Supplied material:
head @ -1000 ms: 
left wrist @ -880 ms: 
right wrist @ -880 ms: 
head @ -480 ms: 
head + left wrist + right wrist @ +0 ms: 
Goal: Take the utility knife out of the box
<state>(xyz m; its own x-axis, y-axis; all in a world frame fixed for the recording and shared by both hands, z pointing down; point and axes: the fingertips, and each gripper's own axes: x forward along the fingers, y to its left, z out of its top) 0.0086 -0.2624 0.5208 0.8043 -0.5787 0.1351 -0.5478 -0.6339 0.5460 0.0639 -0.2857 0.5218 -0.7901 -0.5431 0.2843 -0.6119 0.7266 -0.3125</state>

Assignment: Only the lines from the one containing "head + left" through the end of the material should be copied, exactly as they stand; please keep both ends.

Completed exercise:
head + left wrist + right wrist @ +0 ms: 
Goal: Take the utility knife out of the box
<state>(xyz m; its own x-axis, y-axis; all in a world frame fixed for the recording and shared by both hands, z pointing down; point and axes: the fingertips, and each gripper's own axes: x forward along the fingers, y to its left, z out of its top) 0.0086 -0.2624 0.5208 0.8043 -0.5787 0.1351 -0.5478 -0.6339 0.5460 0.0639 -0.2857 0.5218 -0.7901 -0.5431 0.2843 -0.6119 0.7266 -0.3125</state>

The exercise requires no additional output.